### Directions for this task
From the records that follow, copy every line in which "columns" appears.

### Records to use
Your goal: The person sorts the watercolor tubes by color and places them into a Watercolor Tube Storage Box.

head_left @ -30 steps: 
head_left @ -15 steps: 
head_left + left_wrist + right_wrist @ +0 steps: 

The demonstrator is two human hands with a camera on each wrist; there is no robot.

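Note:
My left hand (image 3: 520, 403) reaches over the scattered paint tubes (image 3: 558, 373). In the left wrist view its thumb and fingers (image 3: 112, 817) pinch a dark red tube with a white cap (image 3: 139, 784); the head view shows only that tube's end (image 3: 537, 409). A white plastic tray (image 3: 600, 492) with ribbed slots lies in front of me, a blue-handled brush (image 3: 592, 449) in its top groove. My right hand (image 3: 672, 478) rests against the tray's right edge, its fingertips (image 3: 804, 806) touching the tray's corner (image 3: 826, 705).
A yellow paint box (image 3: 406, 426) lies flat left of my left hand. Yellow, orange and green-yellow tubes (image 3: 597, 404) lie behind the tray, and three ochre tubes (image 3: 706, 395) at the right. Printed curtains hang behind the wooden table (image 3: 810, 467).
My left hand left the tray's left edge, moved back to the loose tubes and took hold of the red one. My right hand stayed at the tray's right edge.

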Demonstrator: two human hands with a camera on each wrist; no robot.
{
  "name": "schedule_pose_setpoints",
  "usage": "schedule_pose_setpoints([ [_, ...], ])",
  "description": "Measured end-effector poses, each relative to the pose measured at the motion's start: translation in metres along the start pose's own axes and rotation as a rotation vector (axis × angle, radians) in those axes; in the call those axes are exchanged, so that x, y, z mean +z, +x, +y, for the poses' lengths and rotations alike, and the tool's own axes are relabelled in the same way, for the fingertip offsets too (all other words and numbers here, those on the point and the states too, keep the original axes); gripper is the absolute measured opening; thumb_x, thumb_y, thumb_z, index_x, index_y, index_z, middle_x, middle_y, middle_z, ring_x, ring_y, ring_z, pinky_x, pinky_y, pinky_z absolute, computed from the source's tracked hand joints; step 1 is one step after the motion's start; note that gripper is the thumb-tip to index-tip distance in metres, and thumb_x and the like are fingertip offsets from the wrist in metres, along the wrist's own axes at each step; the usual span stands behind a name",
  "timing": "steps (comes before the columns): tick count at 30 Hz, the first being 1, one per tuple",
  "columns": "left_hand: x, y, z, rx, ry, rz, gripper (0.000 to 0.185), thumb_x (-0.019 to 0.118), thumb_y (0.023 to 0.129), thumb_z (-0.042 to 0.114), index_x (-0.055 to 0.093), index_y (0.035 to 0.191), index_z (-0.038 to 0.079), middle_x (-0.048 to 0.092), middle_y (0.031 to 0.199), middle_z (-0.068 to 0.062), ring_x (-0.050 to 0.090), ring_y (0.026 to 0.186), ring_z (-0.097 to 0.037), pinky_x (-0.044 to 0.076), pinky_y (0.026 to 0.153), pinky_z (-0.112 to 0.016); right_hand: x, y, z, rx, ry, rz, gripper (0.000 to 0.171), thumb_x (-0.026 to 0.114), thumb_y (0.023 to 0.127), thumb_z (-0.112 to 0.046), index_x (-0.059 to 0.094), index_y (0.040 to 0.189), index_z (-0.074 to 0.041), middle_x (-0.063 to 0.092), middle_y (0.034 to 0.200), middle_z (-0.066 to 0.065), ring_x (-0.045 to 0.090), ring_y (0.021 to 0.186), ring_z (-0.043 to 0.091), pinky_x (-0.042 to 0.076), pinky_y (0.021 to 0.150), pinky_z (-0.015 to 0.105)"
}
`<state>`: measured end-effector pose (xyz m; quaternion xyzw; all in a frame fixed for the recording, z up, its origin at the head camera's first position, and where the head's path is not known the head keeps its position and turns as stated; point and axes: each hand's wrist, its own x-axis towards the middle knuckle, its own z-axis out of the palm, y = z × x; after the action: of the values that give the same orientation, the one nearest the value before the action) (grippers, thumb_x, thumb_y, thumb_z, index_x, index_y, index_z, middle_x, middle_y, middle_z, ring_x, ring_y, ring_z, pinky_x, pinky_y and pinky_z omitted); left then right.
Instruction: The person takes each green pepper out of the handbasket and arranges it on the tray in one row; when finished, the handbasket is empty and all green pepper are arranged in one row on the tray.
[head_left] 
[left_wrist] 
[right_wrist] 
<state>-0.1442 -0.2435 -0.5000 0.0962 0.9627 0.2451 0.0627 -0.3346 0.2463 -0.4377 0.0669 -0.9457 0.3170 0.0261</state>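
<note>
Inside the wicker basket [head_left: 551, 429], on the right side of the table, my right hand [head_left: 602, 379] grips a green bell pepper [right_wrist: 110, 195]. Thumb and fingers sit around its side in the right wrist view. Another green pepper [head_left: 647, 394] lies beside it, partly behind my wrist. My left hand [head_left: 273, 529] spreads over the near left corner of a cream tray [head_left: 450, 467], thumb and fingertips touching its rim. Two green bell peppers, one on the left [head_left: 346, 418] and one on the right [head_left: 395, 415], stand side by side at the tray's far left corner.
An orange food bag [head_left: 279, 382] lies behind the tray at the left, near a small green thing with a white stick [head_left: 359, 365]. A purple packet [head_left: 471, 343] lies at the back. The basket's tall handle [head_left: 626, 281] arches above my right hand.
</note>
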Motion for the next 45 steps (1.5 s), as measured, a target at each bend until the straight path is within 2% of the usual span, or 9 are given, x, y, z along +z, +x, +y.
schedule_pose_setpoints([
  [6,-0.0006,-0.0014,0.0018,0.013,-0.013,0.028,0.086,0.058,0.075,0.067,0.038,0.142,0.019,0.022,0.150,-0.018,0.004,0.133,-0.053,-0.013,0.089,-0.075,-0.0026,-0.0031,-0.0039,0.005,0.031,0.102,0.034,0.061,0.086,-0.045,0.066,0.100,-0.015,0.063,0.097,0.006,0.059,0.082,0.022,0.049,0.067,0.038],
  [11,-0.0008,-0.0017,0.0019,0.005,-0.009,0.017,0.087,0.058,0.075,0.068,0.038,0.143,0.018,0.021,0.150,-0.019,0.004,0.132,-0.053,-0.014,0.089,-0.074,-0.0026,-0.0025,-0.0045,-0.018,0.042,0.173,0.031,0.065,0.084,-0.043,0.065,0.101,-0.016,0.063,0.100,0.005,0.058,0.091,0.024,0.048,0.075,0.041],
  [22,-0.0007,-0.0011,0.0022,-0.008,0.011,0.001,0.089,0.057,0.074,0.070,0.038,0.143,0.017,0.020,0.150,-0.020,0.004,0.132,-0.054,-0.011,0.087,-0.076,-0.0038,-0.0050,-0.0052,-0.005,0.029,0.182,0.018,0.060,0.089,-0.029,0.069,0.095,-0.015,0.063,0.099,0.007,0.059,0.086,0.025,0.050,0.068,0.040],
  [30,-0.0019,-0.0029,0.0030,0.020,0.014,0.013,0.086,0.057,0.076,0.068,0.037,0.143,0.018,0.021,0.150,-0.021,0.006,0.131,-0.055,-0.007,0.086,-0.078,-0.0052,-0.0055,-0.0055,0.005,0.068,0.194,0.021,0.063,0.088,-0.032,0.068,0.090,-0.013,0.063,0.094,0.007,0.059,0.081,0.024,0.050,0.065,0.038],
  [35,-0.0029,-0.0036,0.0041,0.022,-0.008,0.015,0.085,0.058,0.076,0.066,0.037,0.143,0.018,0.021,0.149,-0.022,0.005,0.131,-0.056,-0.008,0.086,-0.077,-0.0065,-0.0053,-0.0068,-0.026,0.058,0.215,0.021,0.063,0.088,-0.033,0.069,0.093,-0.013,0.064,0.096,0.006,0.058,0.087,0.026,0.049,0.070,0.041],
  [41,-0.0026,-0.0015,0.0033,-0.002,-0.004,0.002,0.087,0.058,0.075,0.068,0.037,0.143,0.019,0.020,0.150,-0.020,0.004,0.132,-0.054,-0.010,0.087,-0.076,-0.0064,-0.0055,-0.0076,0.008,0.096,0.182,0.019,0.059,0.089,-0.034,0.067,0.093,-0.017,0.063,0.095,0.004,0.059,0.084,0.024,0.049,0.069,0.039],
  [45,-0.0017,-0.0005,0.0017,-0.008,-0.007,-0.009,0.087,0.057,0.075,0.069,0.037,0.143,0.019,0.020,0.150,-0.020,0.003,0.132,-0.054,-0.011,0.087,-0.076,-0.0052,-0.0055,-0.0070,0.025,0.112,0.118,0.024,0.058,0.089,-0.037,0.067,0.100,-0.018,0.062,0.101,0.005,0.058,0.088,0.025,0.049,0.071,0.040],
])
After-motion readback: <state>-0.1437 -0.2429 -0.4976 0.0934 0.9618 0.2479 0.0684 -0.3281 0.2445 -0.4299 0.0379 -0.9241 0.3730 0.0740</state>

### Answer to this problem
  "timing": "steps (comes before the columns): tick count at 30 Hz, the first being 1, one per tuple",
  "columns": "left_hand: x, y, z, rx, ry, rz, gripper (0.000 to 0.185), thumb_x (-0.019 to 0.118), thumb_y (0.023 to 0.129), thumb_z (-0.042 to 0.114), index_x (-0.055 to 0.093), index_y (0.035 to 0.191), index_z (-0.038 to 0.079), middle_x (-0.048 to 0.092), middle_y (0.031 to 0.199), middle_z (-0.068 to 0.062), ring_x (-0.050 to 0.090), ring_y (0.026 to 0.186), ring_z (-0.097 to 0.037), pinky_x (-0.044 to 0.076), pinky_y (0.026 to 0.153), pinky_z (-0.112 to 0.016); right_hand: x, y, z, rx, ry, rz, gripper (0.000 to 0.171), thumb_x (-0.026 to 0.114), thumb_y (0.023 to 0.127), thumb_z (-0.112 to 0.046), index_x (-0.059 to 0.094), index_y (0.040 to 0.189), index_z (-0.074 to 0.041), middle_x (-0.063 to 0.092), middle_y (0.034 to 0.200), middle_z (-0.066 to 0.065), ring_x (-0.045 to 0.090), ring_y (0.021 to 0.186), ring_z (-0.043 to 0.091), pinky_x (-0.042 to 0.076), pinky_y (0.021 to 0.150), pinky_z (-0.015 to 0.105)"

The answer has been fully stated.